:: Goal of the exercise ::
Repeat exactly, please, the opening lines of the data below, through and including the line where "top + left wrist" sits.

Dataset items
□ □ □ □ □

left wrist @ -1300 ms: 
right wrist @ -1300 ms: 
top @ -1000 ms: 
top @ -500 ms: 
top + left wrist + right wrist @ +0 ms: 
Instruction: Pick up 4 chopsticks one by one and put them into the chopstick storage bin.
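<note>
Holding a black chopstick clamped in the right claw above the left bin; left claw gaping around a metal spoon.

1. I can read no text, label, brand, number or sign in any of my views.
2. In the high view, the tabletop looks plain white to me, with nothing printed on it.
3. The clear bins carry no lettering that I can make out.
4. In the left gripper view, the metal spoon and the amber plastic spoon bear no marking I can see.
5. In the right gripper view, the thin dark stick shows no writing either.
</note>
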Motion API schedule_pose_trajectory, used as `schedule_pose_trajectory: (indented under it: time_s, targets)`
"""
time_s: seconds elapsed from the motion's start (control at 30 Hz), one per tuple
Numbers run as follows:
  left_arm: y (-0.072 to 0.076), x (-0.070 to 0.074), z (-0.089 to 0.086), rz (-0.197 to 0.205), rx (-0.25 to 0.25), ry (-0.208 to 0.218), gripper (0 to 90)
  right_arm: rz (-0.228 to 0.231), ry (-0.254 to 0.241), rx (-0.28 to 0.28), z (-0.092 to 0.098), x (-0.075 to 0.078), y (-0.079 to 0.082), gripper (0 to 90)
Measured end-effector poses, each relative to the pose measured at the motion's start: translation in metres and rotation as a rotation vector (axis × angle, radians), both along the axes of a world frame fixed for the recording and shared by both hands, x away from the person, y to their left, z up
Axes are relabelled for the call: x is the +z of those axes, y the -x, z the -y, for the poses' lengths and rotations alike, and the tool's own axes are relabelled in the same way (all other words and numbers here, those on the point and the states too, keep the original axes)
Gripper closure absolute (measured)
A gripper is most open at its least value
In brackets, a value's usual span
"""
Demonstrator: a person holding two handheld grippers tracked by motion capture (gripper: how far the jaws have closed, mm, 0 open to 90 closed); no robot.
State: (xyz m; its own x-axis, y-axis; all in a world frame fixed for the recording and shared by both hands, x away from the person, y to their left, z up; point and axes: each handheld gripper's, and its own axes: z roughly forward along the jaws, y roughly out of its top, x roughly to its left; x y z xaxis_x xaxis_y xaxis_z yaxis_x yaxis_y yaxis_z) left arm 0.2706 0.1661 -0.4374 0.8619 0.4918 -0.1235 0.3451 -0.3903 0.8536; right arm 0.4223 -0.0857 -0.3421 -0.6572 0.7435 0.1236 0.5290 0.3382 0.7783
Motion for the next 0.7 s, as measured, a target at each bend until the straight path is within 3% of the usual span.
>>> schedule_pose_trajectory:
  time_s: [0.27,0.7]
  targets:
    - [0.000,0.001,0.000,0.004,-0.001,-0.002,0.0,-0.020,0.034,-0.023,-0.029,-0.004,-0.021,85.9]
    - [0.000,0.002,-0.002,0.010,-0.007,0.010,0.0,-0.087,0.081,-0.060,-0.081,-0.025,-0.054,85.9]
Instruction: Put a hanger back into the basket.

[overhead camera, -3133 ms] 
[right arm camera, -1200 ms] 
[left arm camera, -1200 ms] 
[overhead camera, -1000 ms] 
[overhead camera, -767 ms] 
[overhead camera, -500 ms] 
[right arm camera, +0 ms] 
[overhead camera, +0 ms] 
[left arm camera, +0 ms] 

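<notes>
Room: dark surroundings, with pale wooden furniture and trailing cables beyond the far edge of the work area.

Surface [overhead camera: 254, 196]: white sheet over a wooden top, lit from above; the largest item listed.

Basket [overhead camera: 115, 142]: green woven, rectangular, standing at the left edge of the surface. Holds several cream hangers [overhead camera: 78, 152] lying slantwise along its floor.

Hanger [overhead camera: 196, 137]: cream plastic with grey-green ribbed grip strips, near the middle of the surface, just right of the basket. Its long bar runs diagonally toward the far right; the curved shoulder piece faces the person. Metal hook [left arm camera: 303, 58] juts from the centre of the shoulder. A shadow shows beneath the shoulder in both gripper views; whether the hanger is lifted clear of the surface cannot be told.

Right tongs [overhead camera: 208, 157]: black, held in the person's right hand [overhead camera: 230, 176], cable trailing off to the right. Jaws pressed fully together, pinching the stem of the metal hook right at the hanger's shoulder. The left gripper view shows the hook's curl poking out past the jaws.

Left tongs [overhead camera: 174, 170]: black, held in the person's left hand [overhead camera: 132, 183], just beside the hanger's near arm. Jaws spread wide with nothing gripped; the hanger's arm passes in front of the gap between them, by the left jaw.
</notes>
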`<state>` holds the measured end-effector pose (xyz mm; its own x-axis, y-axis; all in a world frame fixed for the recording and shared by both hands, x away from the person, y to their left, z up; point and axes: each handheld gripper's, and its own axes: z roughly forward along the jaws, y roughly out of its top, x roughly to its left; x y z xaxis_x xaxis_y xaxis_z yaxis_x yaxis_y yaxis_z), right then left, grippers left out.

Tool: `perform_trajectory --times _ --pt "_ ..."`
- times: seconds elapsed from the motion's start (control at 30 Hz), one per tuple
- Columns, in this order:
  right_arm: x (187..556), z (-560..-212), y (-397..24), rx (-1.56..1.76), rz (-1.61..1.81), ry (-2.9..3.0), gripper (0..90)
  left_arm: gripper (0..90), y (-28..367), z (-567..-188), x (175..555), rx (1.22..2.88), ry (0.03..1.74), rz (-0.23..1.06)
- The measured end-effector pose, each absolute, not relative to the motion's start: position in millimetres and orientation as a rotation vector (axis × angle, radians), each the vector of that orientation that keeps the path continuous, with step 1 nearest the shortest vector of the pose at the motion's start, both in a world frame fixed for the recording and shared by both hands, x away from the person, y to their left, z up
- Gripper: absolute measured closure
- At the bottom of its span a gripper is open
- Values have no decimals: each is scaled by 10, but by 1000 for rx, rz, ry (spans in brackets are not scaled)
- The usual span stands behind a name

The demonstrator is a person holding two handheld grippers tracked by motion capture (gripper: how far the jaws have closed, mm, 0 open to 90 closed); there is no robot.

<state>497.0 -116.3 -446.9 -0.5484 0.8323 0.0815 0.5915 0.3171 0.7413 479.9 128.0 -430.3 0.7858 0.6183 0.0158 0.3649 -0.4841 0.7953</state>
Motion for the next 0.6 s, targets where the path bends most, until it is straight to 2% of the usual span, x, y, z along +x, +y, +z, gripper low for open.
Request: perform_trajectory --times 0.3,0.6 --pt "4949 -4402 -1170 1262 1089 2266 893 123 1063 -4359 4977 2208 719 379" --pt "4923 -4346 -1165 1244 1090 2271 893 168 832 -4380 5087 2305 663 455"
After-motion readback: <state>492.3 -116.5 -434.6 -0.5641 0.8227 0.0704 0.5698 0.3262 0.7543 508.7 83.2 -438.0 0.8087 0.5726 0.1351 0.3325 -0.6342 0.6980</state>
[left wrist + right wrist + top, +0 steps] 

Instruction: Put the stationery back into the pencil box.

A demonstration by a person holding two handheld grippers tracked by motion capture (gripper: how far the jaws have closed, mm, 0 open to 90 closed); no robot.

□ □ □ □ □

:: Task response ::
left wrist @ -1300 ms: 
right wrist @ -1300 ms: 
top @ -1000 ms: 
top @ -500 ms: 
top + left wrist + right wrist @ +0 ms: 

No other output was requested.